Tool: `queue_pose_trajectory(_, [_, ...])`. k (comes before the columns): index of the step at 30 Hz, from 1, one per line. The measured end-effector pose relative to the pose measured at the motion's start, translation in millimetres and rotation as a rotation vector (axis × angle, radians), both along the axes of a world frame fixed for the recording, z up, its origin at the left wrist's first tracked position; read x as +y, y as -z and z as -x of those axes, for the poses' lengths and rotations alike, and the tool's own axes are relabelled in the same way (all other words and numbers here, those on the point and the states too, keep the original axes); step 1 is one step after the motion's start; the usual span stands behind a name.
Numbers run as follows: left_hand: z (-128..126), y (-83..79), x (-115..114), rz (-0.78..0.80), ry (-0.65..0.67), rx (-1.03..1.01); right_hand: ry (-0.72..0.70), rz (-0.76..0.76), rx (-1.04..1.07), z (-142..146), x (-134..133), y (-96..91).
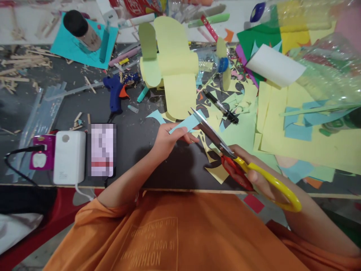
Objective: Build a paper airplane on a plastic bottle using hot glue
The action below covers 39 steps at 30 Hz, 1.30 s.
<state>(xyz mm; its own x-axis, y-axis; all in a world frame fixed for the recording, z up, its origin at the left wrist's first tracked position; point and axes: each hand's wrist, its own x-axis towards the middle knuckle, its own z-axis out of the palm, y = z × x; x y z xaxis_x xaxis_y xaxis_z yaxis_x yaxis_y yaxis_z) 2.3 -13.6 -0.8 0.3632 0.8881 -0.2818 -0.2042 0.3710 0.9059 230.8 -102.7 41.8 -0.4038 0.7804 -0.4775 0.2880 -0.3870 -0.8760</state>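
My left hand pinches a small strip of light blue paper between thumb and fingers. My right hand is closed around the yellow and red handles of a pair of scissors. The scissor blades point up and left, their tips at the far end of the blue strip; whether they are cutting it I cannot tell. Just beyond my hands lies an aeroplane-like model, a plastic bottle wrapped in pale yellow paper with paper wings and a blue cap.
A blue glue gun, a phone and a white power bank lie on the left. Paper scraps and a black marker lie right of the model. Yellow paper sheets and clear bottles cover the right side. A dark-capped bottle stands far left.
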Motion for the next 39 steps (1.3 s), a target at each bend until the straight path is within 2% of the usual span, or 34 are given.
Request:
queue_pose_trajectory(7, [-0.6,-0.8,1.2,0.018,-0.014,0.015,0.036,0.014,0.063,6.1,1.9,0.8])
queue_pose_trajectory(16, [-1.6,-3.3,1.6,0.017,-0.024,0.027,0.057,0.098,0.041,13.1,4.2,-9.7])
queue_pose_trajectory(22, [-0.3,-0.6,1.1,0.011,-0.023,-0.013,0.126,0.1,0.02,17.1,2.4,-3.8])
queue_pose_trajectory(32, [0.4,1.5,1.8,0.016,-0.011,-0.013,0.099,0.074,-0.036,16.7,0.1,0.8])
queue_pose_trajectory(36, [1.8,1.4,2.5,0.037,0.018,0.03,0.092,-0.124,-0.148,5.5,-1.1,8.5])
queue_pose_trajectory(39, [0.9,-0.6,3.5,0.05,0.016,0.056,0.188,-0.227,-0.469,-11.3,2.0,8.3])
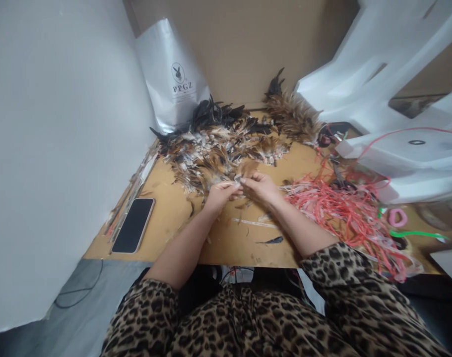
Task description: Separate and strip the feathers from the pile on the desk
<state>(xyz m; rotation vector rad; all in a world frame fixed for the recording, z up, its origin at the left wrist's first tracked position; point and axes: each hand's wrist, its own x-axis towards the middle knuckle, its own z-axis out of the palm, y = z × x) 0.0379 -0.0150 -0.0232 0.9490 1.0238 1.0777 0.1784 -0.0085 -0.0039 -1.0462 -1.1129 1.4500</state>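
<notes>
My left hand (222, 192) and my right hand (261, 187) meet over the table with their fingertips pinched together. Between them is a small feather (238, 179), its pale, fluffy end showing at the fingertips; its exact shape is too blurred to make out. Just beyond my hands lies a broad heap of brown, black and whitish feathers (211, 144). A loose dark feather (273, 240) and a thin white strip (253, 222) rest on the table nearer to me.
A phone (133, 225) lies at the table's (166, 193) left side. Behind the feathers stands a silver bag (173, 84). To the right are a bundle of brown feathers (294, 116), tangled pink-red strips (341, 210), scissors (339, 178) and white foam-like packaging (374, 168).
</notes>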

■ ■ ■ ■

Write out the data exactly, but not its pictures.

Tool: `queue_pose_trajectory(_, [_, ...])`. k (comes before the columns): index of the step at 30 Hz, from 1, one per line. The measured end-effector pose relative to the pose measured at the motion's start, translation in millimetres and rotation as a rotation vector (axis × angle, radians), both along the axes of a world frame fixed for the recording, z up, its origin at the left wrist's first tracked position; read x as +y, y as -z and z as -x of those axes, for the poses' lengths and rotations alike, and the tool's own axes are relabelled in the same way (all other words and numbers here, those on the point and the states too, keep the original axes); step 1 is one step after the motion's start; the usual span stands behind a name.
Numbers run as follows: left_hand: z (-128..126), y (-83..79), x (-115..114), rz (-0.78..0.80), ry (-0.65..0.67), rx (-1.03..1.01); right_hand: ry (-0.72..0.70), rz (-0.76..0.76), rx (-1.04..1.07), z (-142..146), x (-134..133), y (-96..91).
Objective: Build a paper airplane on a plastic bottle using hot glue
The action below covers 39 steps at 30 Hz, 1.30 s.
<state>(xyz mm; its own x-axis, y-axis; all in a world frame fixed for the recording, z up, its origin at the left wrist's first tracked position; point and axes: each hand's wrist, its own x-axis towards the middle knuckle, its own z-axis out of the palm, y = z × x; x y z xaxis_x xaxis_y xaxis_z yaxis_x yaxis_y yaxis_z) 2.3 -13.6 -0.8 0.3632 0.8881 -0.2818 -0.2042 0.3710 0.9059 230.8 -102.7 41.8 -0.4038 0.7804 -0.4775 0.2880 -0.3870 -0.8760</state>
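My left hand pinches a small strip of light blue paper between thumb and fingers. My right hand is closed around the yellow and red handles of a pair of scissors. The scissor blades point up and left, their tips at the far end of the blue strip; whether they are cutting it I cannot tell. Just beyond my hands lies an aeroplane-like model, a plastic bottle wrapped in pale yellow paper with paper wings and a blue cap.
A blue glue gun, a phone and a white power bank lie on the left. Paper scraps and a black marker lie right of the model. Yellow paper sheets and clear bottles cover the right side. A dark-capped bottle stands far left.
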Motion for the next 39 steps (1.3 s), a target at each bend until the straight path is within 2% of the usual span, or 34 are given.
Request:
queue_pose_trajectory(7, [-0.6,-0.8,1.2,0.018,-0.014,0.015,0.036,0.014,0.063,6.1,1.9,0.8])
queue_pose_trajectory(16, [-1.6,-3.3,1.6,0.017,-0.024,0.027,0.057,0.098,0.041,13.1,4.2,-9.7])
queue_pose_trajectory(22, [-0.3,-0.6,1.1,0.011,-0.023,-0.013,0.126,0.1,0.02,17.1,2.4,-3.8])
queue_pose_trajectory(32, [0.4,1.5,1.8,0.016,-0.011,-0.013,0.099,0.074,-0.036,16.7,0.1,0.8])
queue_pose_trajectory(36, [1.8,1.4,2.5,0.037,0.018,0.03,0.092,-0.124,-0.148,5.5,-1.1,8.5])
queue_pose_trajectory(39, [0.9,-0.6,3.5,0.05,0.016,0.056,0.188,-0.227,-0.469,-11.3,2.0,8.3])
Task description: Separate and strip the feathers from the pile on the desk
<state>(xyz m; rotation vector rad; all in a world frame fixed for the recording, z up, its origin at the left wrist's first tracked position; point and axes: each hand's wrist, its own x-axis towards the middle knuckle, its own z-axis out of the palm, y = z × x) 0.0379 -0.0150 -0.0232 0.9490 1.0238 1.0777 0.1784 -0.0085 -0.0039 -1.0462 -1.1129 1.4500</state>
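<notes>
My left hand (222, 192) and my right hand (261, 187) meet over the table with their fingertips pinched together. Between them is a small feather (238, 179), its pale, fluffy end showing at the fingertips; its exact shape is too blurred to make out. Just beyond my hands lies a broad heap of brown, black and whitish feathers (211, 144). A loose dark feather (273, 240) and a thin white strip (253, 222) rest on the table nearer to me.
A phone (133, 225) lies at the table's (166, 193) left side. Behind the feathers stands a silver bag (173, 84). To the right are a bundle of brown feathers (294, 116), tangled pink-red strips (341, 210), scissors (339, 178) and white foam-like packaging (374, 168).
</notes>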

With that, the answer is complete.